(What is needed): Pull each line holding "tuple" out of the entries below.

(Beginning of Input records)

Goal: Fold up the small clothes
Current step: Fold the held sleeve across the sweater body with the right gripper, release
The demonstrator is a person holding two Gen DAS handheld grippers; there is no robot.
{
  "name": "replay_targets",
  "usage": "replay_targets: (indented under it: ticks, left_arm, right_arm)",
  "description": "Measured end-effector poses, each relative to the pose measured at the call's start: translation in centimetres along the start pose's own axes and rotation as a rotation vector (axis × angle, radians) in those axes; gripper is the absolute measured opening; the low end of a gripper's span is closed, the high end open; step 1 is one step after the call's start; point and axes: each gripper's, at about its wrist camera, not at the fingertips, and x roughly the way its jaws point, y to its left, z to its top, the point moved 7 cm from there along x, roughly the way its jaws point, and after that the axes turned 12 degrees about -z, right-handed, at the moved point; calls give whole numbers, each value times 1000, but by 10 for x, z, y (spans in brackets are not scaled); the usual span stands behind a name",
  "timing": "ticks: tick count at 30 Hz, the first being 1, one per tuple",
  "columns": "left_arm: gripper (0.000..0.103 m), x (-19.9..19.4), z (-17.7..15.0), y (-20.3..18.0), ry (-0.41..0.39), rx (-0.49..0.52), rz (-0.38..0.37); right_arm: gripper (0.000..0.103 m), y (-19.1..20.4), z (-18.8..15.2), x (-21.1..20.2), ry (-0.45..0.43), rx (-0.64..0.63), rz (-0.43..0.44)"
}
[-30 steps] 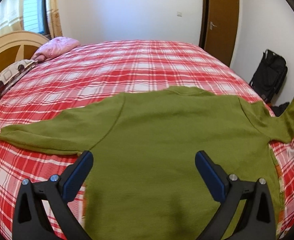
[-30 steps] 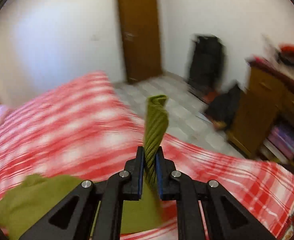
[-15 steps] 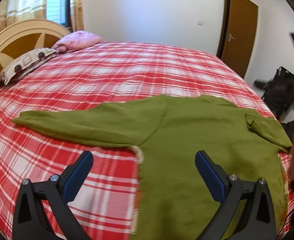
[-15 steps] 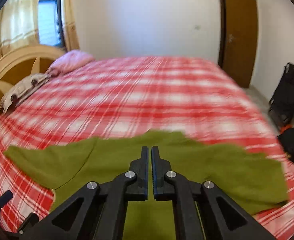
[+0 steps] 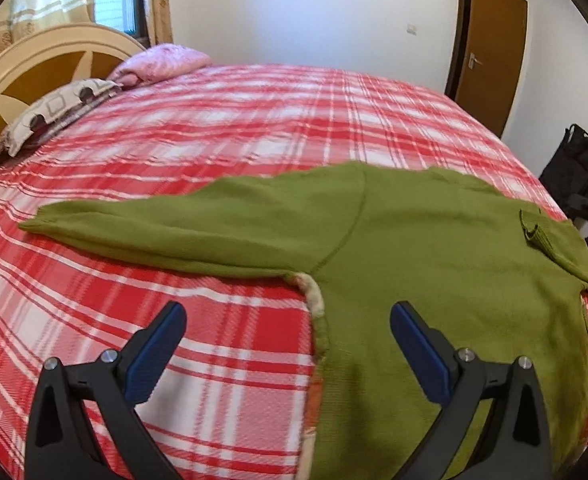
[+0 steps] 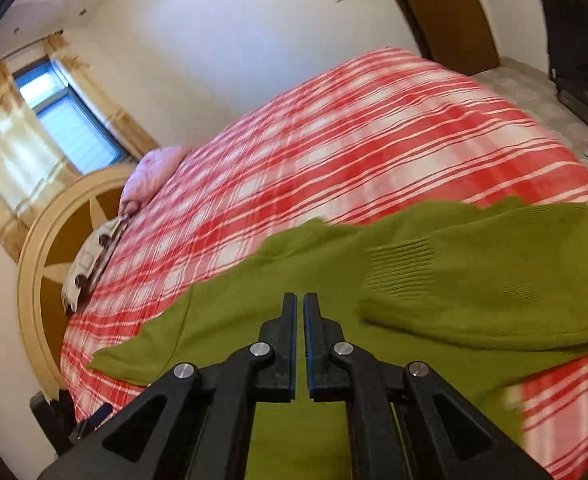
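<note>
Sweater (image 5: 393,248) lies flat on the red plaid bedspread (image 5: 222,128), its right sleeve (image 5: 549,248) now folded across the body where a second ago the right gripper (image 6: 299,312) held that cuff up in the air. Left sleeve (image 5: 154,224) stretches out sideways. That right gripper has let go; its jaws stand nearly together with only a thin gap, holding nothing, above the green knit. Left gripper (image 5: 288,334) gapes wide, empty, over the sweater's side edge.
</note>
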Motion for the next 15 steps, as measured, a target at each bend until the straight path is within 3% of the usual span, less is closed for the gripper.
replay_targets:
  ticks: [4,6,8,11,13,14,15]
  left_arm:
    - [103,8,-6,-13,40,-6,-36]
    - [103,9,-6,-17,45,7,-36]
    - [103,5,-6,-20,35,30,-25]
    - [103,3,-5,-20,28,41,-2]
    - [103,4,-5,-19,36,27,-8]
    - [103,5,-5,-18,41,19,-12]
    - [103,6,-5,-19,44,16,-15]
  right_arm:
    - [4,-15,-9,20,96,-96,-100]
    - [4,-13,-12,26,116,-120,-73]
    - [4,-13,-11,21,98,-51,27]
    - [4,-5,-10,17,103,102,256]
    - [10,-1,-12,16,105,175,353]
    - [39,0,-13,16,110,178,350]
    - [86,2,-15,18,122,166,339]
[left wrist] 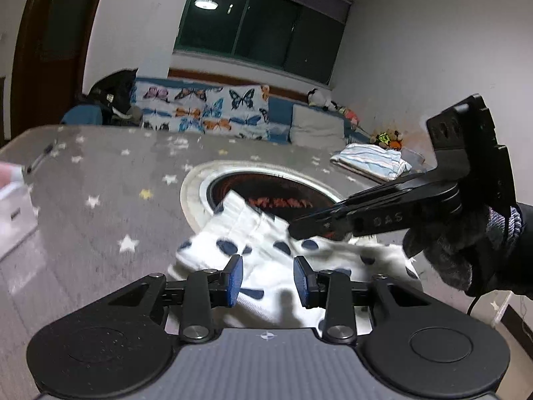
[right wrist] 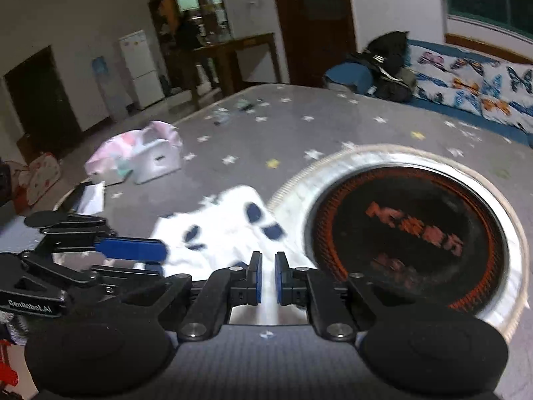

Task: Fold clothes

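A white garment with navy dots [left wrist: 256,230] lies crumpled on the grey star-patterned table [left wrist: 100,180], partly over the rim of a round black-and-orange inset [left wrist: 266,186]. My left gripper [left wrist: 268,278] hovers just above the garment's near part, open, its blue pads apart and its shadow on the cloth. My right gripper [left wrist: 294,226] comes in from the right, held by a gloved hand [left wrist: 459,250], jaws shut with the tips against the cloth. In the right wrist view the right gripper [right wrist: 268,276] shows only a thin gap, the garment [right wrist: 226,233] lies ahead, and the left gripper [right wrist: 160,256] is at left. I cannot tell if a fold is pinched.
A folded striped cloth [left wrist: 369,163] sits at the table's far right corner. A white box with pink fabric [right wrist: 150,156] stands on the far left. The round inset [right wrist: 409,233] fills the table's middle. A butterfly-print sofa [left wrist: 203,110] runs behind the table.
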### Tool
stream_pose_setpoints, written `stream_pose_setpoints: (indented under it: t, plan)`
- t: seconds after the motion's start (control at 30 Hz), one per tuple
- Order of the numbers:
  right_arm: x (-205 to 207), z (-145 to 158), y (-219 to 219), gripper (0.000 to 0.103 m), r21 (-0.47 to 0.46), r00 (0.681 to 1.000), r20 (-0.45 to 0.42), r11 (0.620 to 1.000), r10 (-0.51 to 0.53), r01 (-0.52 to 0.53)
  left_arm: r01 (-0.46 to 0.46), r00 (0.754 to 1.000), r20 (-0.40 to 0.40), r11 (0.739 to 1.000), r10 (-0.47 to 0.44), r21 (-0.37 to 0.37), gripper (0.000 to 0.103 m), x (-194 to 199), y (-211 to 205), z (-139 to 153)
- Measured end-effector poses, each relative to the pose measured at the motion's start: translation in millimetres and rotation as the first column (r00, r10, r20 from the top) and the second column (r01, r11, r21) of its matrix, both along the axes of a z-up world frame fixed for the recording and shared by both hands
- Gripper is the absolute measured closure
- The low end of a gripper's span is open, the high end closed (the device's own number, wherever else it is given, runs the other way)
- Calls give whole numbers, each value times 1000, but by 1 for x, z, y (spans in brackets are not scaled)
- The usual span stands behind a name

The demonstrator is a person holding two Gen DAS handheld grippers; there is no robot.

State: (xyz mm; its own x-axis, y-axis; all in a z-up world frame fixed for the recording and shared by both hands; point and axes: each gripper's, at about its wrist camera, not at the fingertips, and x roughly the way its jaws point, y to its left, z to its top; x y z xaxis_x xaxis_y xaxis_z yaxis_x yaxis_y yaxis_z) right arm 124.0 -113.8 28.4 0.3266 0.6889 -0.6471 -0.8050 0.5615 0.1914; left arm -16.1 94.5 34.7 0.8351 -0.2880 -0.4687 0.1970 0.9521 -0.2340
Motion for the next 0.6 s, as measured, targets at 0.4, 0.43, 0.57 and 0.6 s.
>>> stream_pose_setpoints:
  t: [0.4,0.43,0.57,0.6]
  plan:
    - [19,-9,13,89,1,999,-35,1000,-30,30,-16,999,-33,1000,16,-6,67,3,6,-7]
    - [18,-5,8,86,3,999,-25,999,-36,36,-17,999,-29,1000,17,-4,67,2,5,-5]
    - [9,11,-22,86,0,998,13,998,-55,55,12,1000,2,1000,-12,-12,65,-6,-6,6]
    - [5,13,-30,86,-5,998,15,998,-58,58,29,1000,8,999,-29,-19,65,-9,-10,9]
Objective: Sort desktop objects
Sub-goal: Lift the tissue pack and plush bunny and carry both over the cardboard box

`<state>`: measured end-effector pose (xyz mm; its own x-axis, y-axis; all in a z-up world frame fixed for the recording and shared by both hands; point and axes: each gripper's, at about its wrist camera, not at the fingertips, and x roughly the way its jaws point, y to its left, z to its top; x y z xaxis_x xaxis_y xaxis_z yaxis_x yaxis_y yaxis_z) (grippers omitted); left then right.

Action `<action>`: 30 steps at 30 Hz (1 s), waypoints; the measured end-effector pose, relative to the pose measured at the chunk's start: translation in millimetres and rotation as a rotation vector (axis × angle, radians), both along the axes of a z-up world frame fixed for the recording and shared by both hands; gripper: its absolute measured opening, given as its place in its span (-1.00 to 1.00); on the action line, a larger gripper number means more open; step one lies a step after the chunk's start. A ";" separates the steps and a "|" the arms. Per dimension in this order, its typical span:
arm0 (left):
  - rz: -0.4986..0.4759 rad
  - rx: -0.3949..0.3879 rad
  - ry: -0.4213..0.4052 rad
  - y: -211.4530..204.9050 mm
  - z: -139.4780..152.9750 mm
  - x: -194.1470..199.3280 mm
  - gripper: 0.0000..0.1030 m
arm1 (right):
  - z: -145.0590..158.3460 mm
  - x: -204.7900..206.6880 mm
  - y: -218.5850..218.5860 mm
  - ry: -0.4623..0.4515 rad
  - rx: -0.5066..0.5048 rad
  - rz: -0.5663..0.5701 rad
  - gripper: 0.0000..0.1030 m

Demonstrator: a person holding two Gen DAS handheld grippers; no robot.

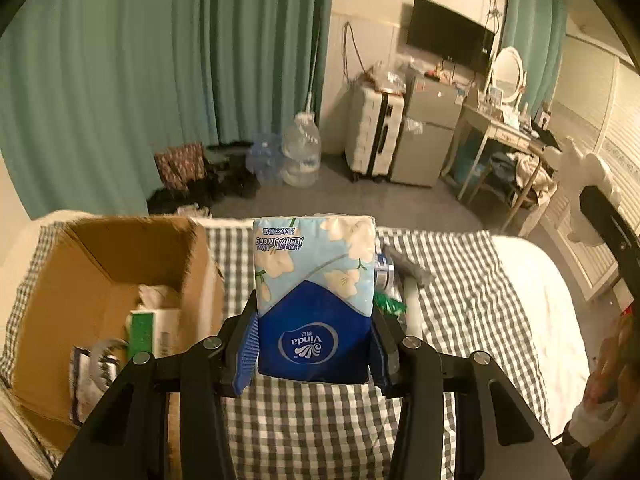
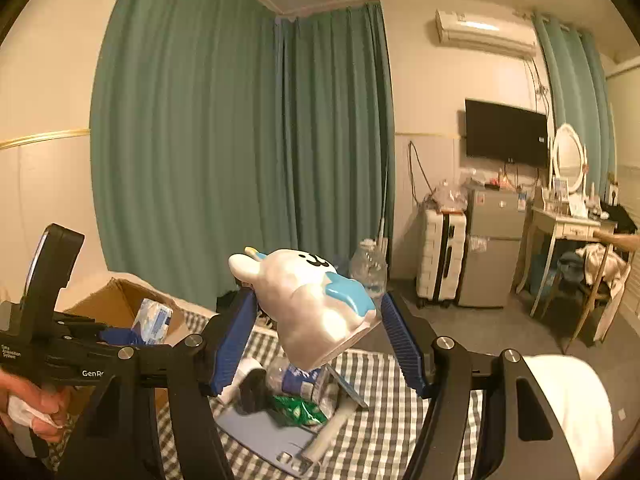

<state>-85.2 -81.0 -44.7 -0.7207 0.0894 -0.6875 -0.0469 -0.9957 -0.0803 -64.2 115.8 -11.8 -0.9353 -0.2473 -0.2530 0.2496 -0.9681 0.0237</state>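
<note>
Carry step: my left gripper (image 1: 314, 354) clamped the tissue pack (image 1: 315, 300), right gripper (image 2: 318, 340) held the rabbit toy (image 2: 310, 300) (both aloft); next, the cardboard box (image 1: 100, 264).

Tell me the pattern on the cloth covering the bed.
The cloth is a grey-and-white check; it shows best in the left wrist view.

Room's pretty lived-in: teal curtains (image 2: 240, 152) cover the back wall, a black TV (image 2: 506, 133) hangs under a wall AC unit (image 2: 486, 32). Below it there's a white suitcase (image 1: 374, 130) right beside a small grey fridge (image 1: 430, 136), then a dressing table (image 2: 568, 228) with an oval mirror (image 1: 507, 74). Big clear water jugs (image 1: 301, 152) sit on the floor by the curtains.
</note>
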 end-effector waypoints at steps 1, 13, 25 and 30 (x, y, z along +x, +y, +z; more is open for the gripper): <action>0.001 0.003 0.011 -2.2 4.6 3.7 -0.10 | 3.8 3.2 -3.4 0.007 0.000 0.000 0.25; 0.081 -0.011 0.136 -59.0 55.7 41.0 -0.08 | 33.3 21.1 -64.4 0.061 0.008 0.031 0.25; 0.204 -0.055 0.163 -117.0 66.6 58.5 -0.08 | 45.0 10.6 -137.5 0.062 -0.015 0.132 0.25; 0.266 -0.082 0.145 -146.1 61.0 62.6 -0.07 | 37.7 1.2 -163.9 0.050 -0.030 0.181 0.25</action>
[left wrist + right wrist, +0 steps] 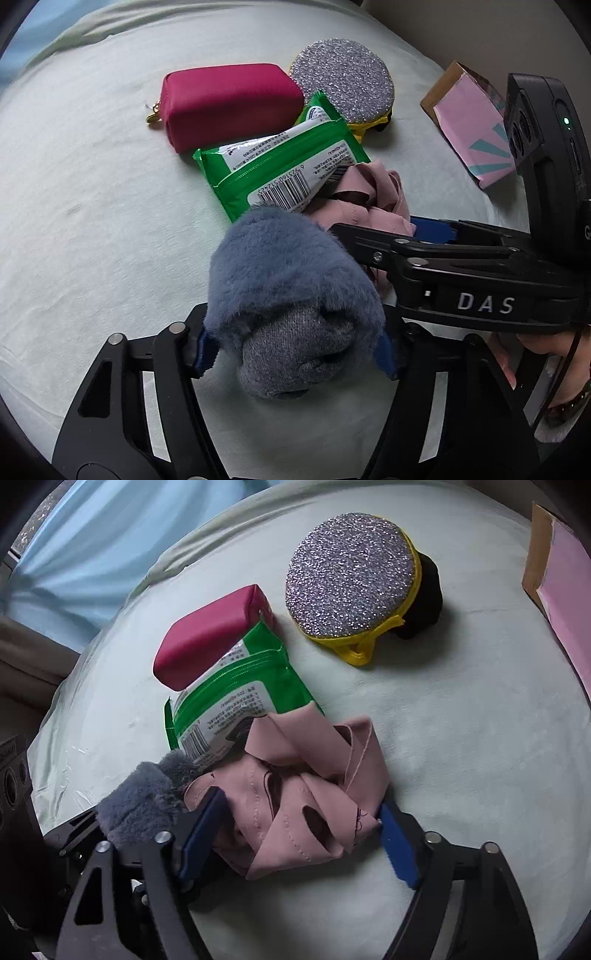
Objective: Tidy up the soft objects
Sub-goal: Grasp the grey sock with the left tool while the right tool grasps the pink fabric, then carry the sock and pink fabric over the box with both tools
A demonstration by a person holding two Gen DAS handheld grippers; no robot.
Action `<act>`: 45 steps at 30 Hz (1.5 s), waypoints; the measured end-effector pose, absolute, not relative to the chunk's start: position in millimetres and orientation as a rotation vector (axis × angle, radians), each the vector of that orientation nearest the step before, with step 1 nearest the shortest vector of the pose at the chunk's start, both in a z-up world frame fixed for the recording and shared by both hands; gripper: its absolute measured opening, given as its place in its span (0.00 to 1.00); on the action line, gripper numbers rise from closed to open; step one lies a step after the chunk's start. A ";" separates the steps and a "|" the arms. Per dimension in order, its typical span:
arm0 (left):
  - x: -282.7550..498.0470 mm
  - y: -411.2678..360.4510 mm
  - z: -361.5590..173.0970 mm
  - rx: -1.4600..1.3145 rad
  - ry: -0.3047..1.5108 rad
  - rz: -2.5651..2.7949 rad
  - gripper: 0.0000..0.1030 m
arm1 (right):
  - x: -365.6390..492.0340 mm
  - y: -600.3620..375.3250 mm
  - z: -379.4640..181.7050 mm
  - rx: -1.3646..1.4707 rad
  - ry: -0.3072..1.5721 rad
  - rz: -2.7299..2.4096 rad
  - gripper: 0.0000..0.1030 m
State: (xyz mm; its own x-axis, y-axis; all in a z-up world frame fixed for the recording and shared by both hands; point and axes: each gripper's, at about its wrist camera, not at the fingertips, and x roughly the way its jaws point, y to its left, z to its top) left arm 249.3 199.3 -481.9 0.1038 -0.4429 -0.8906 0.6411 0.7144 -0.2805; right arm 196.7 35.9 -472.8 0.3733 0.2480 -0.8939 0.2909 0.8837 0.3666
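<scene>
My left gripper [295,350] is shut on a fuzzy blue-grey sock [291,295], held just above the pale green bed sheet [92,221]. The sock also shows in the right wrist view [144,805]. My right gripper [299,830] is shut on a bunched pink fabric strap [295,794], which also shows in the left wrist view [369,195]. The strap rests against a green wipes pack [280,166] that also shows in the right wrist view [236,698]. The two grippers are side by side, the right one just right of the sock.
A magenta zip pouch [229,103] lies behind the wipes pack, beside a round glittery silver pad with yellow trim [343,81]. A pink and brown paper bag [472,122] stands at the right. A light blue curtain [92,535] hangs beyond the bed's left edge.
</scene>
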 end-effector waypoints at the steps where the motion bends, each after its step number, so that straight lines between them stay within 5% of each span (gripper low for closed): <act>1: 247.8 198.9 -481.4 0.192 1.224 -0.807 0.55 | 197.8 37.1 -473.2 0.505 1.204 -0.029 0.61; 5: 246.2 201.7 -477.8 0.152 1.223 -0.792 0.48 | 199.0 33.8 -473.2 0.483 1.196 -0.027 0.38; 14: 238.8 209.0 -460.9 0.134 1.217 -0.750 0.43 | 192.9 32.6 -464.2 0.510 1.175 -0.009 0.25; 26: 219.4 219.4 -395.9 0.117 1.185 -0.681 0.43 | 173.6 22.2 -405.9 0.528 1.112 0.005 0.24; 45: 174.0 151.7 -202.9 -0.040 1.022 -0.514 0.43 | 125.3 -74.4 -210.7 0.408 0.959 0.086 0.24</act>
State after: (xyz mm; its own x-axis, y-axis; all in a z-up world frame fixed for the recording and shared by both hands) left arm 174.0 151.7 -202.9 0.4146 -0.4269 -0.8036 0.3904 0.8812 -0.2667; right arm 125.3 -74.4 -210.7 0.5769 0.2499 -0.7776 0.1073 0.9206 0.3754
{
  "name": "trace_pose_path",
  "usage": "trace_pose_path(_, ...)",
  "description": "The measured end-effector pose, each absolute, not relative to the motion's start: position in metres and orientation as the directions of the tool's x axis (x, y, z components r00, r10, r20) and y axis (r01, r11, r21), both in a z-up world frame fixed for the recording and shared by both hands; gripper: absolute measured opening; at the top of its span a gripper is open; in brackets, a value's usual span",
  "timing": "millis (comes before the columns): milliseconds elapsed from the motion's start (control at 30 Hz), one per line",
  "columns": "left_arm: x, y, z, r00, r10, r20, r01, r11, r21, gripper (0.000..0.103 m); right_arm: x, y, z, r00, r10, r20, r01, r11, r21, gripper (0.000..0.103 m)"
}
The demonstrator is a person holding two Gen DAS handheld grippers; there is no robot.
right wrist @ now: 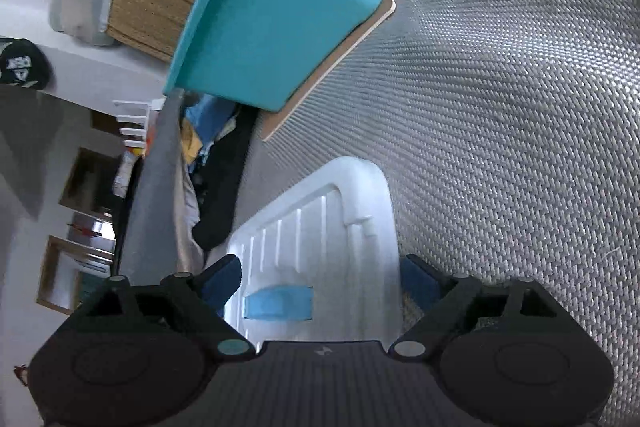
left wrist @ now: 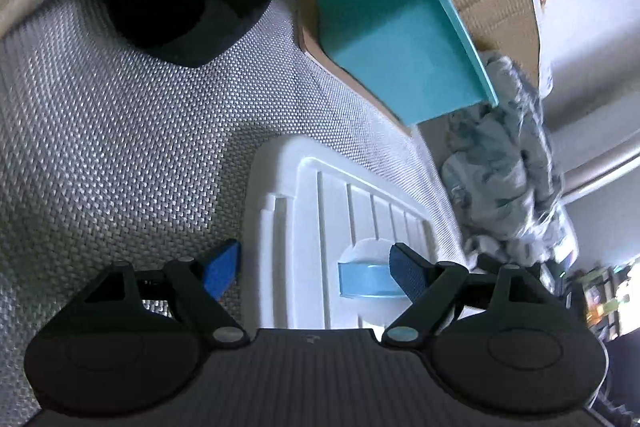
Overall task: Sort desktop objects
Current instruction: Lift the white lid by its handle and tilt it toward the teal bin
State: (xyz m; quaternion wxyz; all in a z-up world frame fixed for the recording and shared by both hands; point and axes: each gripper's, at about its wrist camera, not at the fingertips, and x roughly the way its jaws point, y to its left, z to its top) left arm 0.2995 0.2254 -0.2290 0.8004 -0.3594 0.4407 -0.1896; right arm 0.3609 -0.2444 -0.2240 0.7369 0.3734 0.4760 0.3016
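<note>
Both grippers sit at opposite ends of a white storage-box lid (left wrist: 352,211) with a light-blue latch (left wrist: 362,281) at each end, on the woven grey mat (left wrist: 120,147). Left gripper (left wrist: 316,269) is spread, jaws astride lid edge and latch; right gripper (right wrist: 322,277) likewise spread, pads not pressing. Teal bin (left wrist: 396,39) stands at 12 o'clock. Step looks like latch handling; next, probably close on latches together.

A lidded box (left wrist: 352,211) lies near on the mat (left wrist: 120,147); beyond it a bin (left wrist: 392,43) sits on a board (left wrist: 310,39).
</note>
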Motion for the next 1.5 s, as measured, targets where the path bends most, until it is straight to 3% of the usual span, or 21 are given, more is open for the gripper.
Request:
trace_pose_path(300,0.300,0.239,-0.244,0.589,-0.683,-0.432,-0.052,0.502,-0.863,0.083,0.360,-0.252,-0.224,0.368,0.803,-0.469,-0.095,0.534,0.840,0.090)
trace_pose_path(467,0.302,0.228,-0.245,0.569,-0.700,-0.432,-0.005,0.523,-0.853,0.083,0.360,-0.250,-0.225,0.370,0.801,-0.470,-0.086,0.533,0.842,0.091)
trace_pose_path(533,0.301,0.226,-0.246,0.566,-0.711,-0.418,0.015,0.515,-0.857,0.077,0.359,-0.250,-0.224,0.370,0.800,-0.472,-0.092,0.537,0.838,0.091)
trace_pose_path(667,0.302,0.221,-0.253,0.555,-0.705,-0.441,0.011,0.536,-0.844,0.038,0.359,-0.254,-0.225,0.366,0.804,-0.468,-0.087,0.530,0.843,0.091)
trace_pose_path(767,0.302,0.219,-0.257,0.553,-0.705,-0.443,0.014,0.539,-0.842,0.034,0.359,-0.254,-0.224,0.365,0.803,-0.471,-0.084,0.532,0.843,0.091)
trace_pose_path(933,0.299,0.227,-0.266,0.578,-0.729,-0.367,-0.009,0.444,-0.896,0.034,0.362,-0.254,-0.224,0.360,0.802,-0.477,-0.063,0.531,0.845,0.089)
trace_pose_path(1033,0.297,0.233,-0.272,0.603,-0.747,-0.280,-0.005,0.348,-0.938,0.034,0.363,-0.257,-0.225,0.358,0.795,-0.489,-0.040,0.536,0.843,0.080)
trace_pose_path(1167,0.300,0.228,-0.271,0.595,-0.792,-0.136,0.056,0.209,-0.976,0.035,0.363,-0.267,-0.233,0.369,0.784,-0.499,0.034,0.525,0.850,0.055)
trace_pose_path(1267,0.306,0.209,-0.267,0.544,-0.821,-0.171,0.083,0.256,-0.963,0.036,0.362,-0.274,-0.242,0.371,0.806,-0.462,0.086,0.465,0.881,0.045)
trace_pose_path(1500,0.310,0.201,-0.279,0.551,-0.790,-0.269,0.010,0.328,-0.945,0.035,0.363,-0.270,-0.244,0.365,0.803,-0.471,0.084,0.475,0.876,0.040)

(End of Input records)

(Written reply):
  "timing": "ticks: tick count at 30 Hz, the first being 1, one per tuple",
- t: seconds after the motion's start (control at 30 Hz), one per tuple

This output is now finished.